When money can be printed, there will be enough money created to service the debt. The trade-off is that the value of money will go down.
Currency devaluation through the printing of money is a type of hidden tax. It also tends to stimulate nominal economic activity and certain types of assets like stocks, which see their values rise if done at a sufficient enough level to offset any economic destruction that might be occurring.
So generally in the short-term money printing is beneficial, especially if you have a reserve currency. This means there’s a lot of demand to save and transact in the currency, which means you can sell debt to fund your deficits to the extent that such debt is wanted.
Because money printing gives a short-term jolt, it’s much more politically palatable than taking debt problems through lower incomes and/or lower spending, which causes social conflict and worsened living standards.
Post-Covid, the countries that printed – more easing of fiscal and monetary policy – were better off than those that didn’t.
The money printing is necessary in a shift away from a deflationary/net disinflationary policy, but we’re in an entirely new environment with new risks.
Most market participants weren’t around when these types of policies were last employed, so they may be more likely to extrapolate the more recent past, which occurred based on different policies which have different effects.
Central banks will push these policies until they cause problems (inflation, currency devaluation).
Central bankers don’t seem concerned about inflation. Should they be?
The power of monetary policy and hiking rates will still work.
There’s a lot of debt and hiking the rates will cause the debt servicing to go up in a way to direct spending out of goods and services, depressing any inflationary move.
But it’s a matter of whether they want to given the trade-offs.
Looking in retrospect, monetary policy of the 1970s looks foolish, but there were trade-offs that had to be made at the time.
With things like oil shortages, that led to them letting the inflation rate go higher. On the flip side of the coin, if they hiked rates sooner to corral inflation, unemployment would have run higher and the economy would’ve contracted.

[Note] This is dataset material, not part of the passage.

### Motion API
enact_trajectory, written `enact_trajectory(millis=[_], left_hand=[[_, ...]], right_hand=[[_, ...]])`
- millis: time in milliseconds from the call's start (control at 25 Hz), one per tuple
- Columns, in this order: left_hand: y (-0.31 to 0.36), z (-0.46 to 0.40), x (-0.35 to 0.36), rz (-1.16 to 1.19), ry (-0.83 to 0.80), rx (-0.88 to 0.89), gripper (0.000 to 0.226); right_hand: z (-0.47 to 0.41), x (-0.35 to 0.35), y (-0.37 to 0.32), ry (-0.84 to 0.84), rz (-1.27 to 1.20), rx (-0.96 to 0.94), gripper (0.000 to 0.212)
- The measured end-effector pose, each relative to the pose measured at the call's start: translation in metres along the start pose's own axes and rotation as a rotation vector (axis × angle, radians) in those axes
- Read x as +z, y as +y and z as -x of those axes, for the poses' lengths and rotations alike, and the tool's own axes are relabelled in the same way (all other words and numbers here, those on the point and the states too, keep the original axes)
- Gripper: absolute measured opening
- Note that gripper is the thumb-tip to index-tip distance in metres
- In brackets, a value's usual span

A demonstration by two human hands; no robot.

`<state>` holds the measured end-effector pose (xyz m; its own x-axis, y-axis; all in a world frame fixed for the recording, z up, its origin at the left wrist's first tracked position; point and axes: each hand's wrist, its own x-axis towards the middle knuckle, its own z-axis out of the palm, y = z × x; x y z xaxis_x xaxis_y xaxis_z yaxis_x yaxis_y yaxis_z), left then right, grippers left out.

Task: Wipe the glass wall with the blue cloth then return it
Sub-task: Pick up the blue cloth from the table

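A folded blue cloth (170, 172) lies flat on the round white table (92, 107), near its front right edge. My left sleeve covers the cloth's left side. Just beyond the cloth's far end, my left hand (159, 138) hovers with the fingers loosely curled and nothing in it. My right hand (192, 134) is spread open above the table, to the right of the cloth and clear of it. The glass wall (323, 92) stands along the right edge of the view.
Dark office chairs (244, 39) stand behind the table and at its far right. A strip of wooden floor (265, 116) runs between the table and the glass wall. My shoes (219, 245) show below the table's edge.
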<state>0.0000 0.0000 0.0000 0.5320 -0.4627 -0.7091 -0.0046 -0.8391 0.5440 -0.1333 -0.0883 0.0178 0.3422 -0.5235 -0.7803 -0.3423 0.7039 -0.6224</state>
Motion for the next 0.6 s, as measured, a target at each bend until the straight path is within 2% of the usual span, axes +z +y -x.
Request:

With the social problems and with asset prices are where they are and what inflation would do to them, inflation is viewed as a better trade-off – to a certain level – than tightening policy.
Income needs to be generated to support those asset prices. In the end, assets are only worth the discounted present value of their future cash flows.

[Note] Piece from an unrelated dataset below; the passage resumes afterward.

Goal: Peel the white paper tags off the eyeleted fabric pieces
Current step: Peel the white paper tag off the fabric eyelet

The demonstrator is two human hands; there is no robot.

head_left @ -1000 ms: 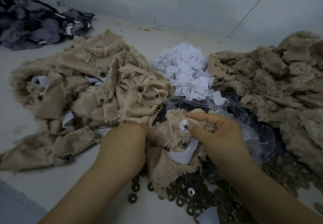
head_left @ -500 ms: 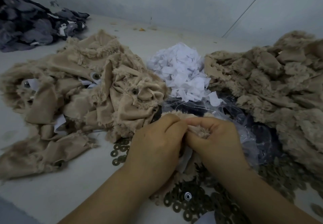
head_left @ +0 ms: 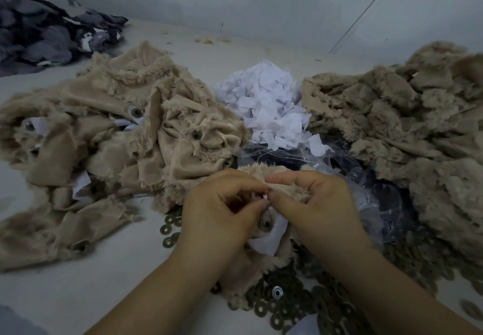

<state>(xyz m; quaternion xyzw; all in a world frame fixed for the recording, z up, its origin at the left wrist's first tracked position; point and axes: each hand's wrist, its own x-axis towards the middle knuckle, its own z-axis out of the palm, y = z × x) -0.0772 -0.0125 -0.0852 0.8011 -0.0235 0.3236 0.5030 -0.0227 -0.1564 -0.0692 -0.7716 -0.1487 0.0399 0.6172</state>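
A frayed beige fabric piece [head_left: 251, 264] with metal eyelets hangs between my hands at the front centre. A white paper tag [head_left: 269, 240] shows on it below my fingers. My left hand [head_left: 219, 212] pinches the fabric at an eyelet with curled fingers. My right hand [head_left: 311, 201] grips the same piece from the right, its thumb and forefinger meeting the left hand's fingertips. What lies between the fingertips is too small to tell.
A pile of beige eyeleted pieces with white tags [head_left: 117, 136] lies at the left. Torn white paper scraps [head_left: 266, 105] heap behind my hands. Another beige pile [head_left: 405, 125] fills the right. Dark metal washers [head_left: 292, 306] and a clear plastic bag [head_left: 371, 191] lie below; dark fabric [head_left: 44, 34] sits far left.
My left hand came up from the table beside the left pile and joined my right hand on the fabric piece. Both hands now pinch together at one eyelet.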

Supporting a higher structural inflation rate is one way to keep asset prices good in nominal terms even if they aren’t great in real terms.
So you either need a lot of productivity to support asset prices at nosebleed levels, which is very unlikely. Or you need more nominal GDP through things like money printing (which is inflationary, holding all else equal).
If you don’t get that, then you get lower asset prices. You can also get a weaker economy, which brings with it lower living standards and increased social conflict.
Asset prices at around 25x earnings (income) or higher has only a few comparable periods in US history:
- 1929 (consumer bubble)
- 2000 (tech bubble)
1929 and 2000 resulted in lower asset prices.
But 1910 and 1965 were absorbed through higher inflation.
While asset prices trading at 25x nominal earnings aren’t likely to do well in real terms, it doesn’t necessarily mean they have to be bad in nominal terms. Nominal GDP can catch up to the assets.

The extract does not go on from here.